Enterprises care about security. They want someone who owns the platform they can thump in the head when something goes wrong. They want complicated features to centralize control. They want the operating systems quickly patched when vulns are published.
The Android ecosystem is a disaster, in this regard. By separating the roles into OS developer, manufacturer and carrier (Google, HTC/Samsung/etc, Verizon/AT&T/etc respectively), it's created an environment with too many mixed incentives -- many that are at odds with the customer's needs.
Google produces the operating system, the manufacturer adds their customizations to differentiate, then also adds per-carrier tailoring. The carriers then have to validate/test and release.
Motorola detailed this process as an excuse/apology/statement in early December. [1]
New OS upgrades and security patches become the responsibility of the manufacturer, but the manufacturer's incentives to support the hardware platform for the long-term are weak -- in fact, if the platform is doing poorly, they are incentivized to do the opposite: cut their losses and move on. As customers, our influence is limited, since our relationships are with the carriers.
This if further complicated by the manufacturers rapid iterations with various hardware designs, to try and find the right price points to compete with the iPhone. They're shipping hardware platforms barely capable of running the current version of the OS, with no roadmap for future software upgrades.
Apple has done a great job managing the platform, but they do so in their typical Apple style: with little communication and inconsistent rapidity of responses. Being held at arms length and kept in the dark is not reassuring to any CISO whose enterprise data dependent upon the platform's security.
Of course, I think it's a safe bet those CISOs are more comfortable with Apple's silence than Android's clear security failures.
DeGusta's chart from October [2] captured much of this. There are hardware platforms where we sign two year agreements with the carrier, but receive only four months of security patches from the manufacturer. In whose world is that acceptable?
There are signs Microsoft recognizes the security updates problems and is putting the infrastructure in place to manage updates themselves, independent of carrier. [3] There are also signs they recognize the challenges Android's laissez faire hardware specs brings, and are more tightly controlling the hardware requirements. [4]

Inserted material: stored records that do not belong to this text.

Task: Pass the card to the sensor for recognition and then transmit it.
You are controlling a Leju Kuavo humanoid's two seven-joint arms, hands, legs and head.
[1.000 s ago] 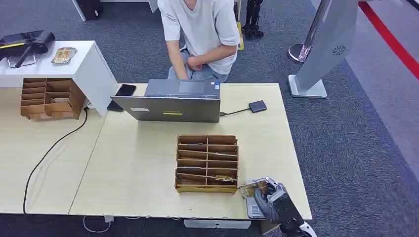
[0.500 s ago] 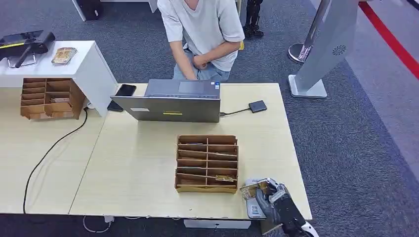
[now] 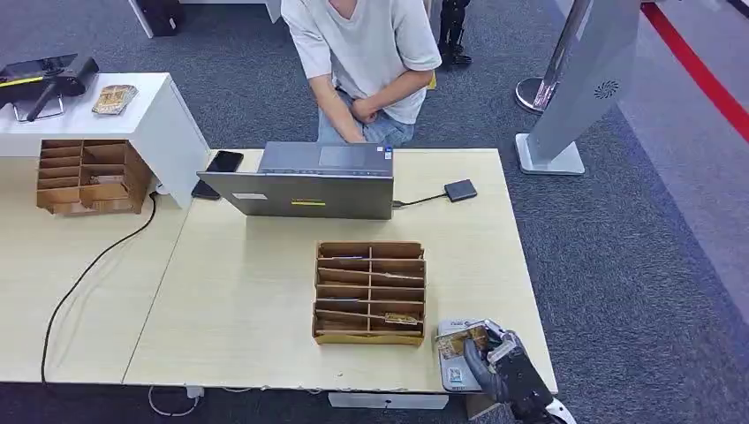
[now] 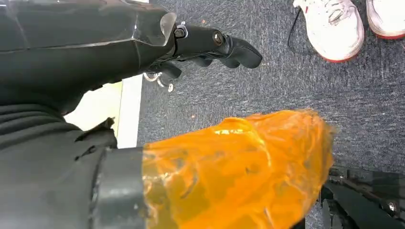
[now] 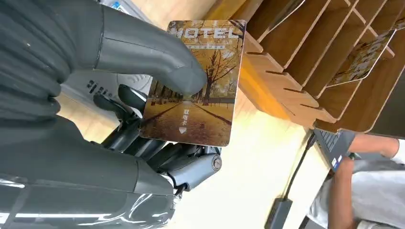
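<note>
My right hand (image 3: 505, 364) is at the table's near right corner and pinches a hotel card (image 3: 463, 339) with an autumn-trees picture. The card hangs just over the white sensor pad (image 3: 451, 376), right of the wooden card rack (image 3: 371, 291). In the right wrist view the thumb (image 5: 157, 55) presses on the card (image 5: 198, 102), darker fingers lie behind it, and the sensor (image 5: 95, 88) shows beneath. Another card (image 5: 367, 57) sits in a rack slot (image 3: 402, 318). My left hand (image 4: 210, 45) hangs beside the table's edge over the carpet, fingers apart, holding nothing.
A person (image 3: 366, 53) sits behind a laptop (image 3: 300, 181) at the table's far side. A small black box (image 3: 460, 190) is cabled to the laptop, and a phone (image 3: 224, 161) lies to its left. A second rack (image 3: 84, 177) stands far left. White shoes (image 4: 334, 28) are on the carpet.
My right hand has drawn the card slightly toward the near table edge and lower over the sensor. The person behind the laptop has shifted a little.
</note>
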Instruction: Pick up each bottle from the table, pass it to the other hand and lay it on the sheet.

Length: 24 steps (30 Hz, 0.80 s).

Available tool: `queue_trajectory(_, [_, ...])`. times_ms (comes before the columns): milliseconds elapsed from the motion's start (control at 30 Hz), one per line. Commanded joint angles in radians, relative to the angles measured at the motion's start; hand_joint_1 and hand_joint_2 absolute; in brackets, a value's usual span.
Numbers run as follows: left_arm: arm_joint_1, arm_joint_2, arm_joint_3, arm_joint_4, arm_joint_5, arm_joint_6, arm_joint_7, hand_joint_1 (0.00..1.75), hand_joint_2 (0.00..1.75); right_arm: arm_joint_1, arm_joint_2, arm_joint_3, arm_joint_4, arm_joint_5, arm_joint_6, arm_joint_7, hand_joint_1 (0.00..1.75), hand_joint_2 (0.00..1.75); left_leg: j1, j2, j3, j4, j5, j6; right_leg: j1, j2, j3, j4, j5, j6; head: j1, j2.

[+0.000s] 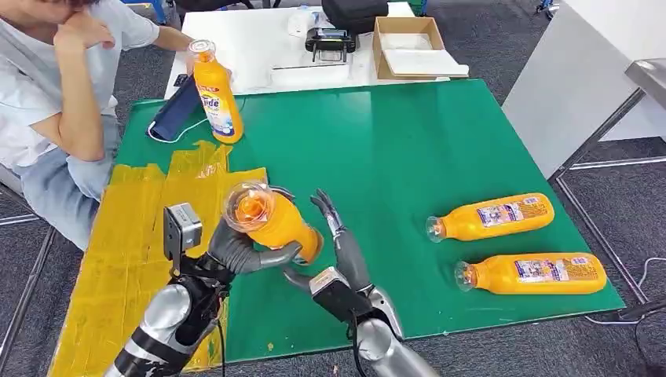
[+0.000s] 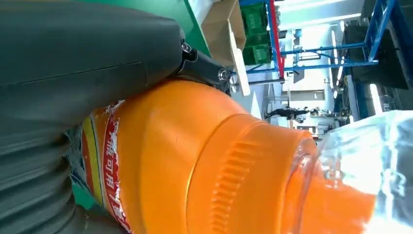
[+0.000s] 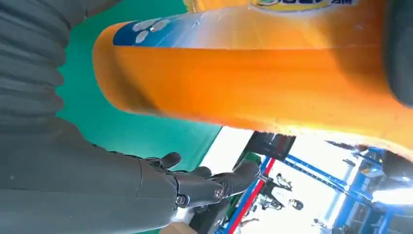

Microsoft's focus so far has been consumer-oriented, initial traction and to establish the ecosystem to allow _any_ platform. Ars had a writeup last week that captured current status in typical Ars completeness. [5] They'll work it out eventually. Microsoft can't fail in this, and the carrier and hardware manufacturers _want_ an alternative to the Apple gorilla. The next year will see some pivots, compromises and changes -- but ultimately they'll work it out.
And by then they'll have taken over the enterprise market.
1 - http://www.motorola.com/blog/2011/12/07/motorola-update-on-i...
2 - http://theunderstatement.com/post/11982112928/android-orphan...
3 - http://arstechnica.com/microsoft/news/2010/11/windows-phone-...
4 - http://www.pcworld.com/article/243268/microsoft_quietly_chan...
5 - http://arstechnica.com/microsoft/news/2011/12/is-windows-pho...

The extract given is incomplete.